**WORK REQUEST:**
Each line of data below is to be returned exactly, leaving out any picture.

**INPUT DATA:**
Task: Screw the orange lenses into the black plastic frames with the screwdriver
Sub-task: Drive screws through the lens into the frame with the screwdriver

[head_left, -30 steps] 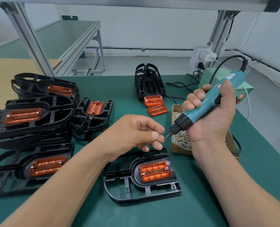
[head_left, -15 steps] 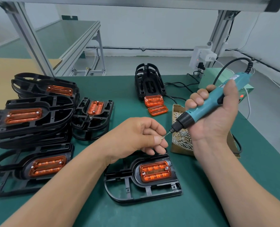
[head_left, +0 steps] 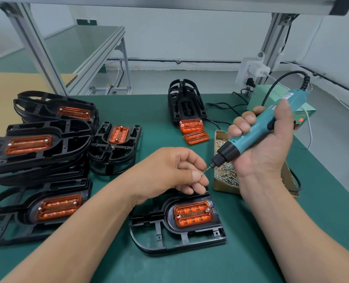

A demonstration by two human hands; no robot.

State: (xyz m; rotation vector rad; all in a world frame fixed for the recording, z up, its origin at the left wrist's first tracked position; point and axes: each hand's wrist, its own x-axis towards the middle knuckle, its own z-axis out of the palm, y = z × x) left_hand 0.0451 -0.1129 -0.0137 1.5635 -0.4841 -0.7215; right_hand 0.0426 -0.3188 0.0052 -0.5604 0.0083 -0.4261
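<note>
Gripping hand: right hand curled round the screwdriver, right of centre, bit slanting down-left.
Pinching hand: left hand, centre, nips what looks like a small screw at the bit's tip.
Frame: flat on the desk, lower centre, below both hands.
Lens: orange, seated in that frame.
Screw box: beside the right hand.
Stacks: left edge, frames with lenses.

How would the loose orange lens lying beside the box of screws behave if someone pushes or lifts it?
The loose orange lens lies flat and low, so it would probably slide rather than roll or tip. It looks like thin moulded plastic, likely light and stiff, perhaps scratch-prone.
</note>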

**RESPONSE TO THE TASK:**
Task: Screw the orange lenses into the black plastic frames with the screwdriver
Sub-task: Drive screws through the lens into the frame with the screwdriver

[head_left, -30 steps] 
[head_left, -15 steps] 
[head_left, +0 steps] 

A demonstration by two human hands; no robot.

State: (xyz m; rotation vector rad; all in a world frame fixed for the recording, z up, its origin at the left wrist's first tracked position; point and axes: each hand's wrist, its own x-axis towards the middle knuckle, its own z-axis out of the palm, y = z × x) left_hand 0.0451 -0.1129 -0.0137 1.5635 -0.4841 -0.7215; right_hand 0.0426 -0.3188 0.0052 -0.5604 0.0083 -0.4261
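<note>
Gripping hand: right hand curled round the screwdriver, right of centre, bit slanting down-left.
Pinching hand: left hand, centre, nips what looks like a small screw at the bit's tip.
Frame: flat on the desk, lower centre, below both hands.
Lens: orange, seated in that frame.
Screw box: beside the right hand.
Stacks: left edge, frames with lenses.

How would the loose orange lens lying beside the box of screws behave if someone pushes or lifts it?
The loose orange lens lies flat and low, so it would probably slide rather than roll or tip. It looks like thin moulded plastic, likely light and stiff, perhaps scratch-prone.
</note>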

The answer, as written, is complete.